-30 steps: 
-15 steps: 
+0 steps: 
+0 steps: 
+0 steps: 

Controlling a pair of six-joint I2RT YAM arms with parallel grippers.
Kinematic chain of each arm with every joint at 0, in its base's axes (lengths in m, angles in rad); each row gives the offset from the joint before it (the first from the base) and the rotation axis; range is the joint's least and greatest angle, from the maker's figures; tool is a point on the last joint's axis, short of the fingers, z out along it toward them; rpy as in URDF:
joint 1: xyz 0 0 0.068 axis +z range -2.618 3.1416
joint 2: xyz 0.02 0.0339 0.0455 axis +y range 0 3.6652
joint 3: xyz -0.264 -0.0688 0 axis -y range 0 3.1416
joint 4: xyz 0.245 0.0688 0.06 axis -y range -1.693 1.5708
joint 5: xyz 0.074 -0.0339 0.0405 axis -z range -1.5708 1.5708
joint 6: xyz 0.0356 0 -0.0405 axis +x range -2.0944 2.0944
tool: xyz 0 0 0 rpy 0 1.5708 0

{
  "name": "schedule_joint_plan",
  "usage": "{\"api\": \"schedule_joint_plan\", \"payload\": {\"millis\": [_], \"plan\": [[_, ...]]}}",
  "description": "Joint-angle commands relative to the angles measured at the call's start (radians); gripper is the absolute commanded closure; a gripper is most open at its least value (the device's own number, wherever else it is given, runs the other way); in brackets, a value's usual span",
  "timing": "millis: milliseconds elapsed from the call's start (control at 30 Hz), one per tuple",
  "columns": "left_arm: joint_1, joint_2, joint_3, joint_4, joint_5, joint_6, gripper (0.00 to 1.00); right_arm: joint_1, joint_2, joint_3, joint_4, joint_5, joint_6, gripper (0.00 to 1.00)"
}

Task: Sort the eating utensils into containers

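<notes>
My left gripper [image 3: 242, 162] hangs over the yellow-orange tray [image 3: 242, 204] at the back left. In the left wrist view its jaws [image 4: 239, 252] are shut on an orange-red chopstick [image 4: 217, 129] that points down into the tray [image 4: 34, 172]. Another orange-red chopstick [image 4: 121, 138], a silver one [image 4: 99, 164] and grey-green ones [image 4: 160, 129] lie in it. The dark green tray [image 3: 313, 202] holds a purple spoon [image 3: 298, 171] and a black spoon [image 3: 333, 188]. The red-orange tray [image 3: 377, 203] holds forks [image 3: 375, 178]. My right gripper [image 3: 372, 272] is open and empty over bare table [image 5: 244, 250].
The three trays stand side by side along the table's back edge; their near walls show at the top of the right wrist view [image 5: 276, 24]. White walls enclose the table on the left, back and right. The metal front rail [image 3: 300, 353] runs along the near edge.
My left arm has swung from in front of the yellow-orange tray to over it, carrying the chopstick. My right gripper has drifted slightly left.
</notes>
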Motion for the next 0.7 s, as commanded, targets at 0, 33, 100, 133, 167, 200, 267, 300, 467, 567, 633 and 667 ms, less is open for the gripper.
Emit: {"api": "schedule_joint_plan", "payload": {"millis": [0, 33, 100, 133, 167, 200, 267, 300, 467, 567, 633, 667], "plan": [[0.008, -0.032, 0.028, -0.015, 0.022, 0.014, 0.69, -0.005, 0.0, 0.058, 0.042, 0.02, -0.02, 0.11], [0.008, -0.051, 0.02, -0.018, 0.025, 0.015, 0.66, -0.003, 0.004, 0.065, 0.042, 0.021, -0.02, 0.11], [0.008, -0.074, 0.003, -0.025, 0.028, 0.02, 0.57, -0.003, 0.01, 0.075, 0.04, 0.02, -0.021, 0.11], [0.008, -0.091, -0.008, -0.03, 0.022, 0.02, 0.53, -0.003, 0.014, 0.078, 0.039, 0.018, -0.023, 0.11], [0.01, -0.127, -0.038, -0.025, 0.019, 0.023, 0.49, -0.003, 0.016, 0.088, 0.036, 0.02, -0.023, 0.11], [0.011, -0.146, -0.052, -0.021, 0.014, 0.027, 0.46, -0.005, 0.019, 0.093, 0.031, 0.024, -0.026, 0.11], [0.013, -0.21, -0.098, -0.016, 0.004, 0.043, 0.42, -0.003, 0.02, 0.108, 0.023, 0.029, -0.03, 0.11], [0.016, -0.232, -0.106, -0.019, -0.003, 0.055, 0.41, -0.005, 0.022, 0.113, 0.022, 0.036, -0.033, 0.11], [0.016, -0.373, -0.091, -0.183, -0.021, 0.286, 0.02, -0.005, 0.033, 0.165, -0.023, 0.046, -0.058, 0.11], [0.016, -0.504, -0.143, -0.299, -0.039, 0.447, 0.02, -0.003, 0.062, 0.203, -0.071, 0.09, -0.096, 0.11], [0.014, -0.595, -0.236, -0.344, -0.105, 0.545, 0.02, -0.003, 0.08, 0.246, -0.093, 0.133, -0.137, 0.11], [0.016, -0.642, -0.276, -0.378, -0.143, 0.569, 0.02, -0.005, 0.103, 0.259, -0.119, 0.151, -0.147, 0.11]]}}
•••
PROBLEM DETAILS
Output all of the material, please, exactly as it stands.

ANSWER SECTION
-30 steps: 
-15 steps: 
+0 steps: 
+0 steps: 
+0 steps: 

Controlling a pair of six-joint I2RT YAM arms with parallel grippers.
Kinematic chain of each arm with every joint at 0, in its base's axes (lengths in m, angles in rad); each row gives the offset from the joint before it (the first from the base) and the rotation axis; range is the joint's least and greatest angle, from the maker's figures; tool is a point on the last joint's axis, short of the fingers, z out along it toward them; rpy as in URDF:
joint 1: xyz 0 0 0.068 axis +z range -2.618 3.1416
joint 2: xyz 0.02 0.0339 0.0455 axis +y range 0 3.6652
joint 3: xyz -0.264 -0.0688 0 axis -y range 0 3.1416
joint 4: xyz 0.245 0.0688 0.06 axis -y range -1.693 1.5708
joint 5: xyz 0.074 -0.0339 0.0405 axis -z range -1.5708 1.5708
joint 6: xyz 0.0356 0 -0.0405 axis +x range -2.0944 2.0944
tool: xyz 0 0 0 rpy 0 1.5708 0

{
  "name": "schedule_joint_plan",
  "usage": "{\"api\": \"schedule_joint_plan\", \"payload\": {\"millis\": [_], \"plan\": [[_, ...]]}}",
  "description": "Joint-angle commands relative to the angles measured at the call's start (radians); gripper is the absolute commanded closure; a gripper is most open at its least value (the device's own number, wherever else it is given, runs the other way); in brackets, a value's usual span",
  "timing": "millis: milliseconds elapsed from the call's start (control at 30 Hz), one per tuple",
  "columns": "left_arm: joint_1, joint_2, joint_3, joint_4, joint_5, joint_6, gripper (0.00 to 1.00); right_arm: joint_1, joint_2, joint_3, joint_4, joint_5, joint_6, gripper (0.00 to 1.00)"
}

Task: Sort the eating utensils into containers

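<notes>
My left gripper [image 3: 242, 162] hangs over the yellow-orange tray [image 3: 242, 204] at the back left. In the left wrist view its jaws [image 4: 239, 252] are shut on an orange-red chopstick [image 4: 217, 129] that points down into the tray [image 4: 34, 172]. Another orange-red chopstick [image 4: 121, 138], a silver one [image 4: 99, 164] and grey-green ones [image 4: 160, 129] lie in it. The dark green tray [image 3: 313, 202] holds a purple spoon [image 3: 298, 171] and a black spoon [image 3: 333, 188]. The red-orange tray [image 3: 377, 203] holds forks [image 3: 375, 178]. My right gripper [image 3: 372, 272] is open and empty over bare table [image 5: 244, 250].
The three trays stand side by side along the table's back edge; their near walls show at the top of the right wrist view [image 5: 276, 24]. White walls enclose the table on the left, back and right. The metal front rail [image 3: 300, 353] runs along the near edge.
My left arm has swung from in front of the yellow-orange tray to over it, carrying the chopstick. My right gripper has drifted slightly left.
</notes>
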Motion for the next 0.7 s, as commanded, targets at 0, 33, 100, 133, 167, 200, 267, 300, 467, 567, 633 and 667 ms, less is open for the gripper.
Emit: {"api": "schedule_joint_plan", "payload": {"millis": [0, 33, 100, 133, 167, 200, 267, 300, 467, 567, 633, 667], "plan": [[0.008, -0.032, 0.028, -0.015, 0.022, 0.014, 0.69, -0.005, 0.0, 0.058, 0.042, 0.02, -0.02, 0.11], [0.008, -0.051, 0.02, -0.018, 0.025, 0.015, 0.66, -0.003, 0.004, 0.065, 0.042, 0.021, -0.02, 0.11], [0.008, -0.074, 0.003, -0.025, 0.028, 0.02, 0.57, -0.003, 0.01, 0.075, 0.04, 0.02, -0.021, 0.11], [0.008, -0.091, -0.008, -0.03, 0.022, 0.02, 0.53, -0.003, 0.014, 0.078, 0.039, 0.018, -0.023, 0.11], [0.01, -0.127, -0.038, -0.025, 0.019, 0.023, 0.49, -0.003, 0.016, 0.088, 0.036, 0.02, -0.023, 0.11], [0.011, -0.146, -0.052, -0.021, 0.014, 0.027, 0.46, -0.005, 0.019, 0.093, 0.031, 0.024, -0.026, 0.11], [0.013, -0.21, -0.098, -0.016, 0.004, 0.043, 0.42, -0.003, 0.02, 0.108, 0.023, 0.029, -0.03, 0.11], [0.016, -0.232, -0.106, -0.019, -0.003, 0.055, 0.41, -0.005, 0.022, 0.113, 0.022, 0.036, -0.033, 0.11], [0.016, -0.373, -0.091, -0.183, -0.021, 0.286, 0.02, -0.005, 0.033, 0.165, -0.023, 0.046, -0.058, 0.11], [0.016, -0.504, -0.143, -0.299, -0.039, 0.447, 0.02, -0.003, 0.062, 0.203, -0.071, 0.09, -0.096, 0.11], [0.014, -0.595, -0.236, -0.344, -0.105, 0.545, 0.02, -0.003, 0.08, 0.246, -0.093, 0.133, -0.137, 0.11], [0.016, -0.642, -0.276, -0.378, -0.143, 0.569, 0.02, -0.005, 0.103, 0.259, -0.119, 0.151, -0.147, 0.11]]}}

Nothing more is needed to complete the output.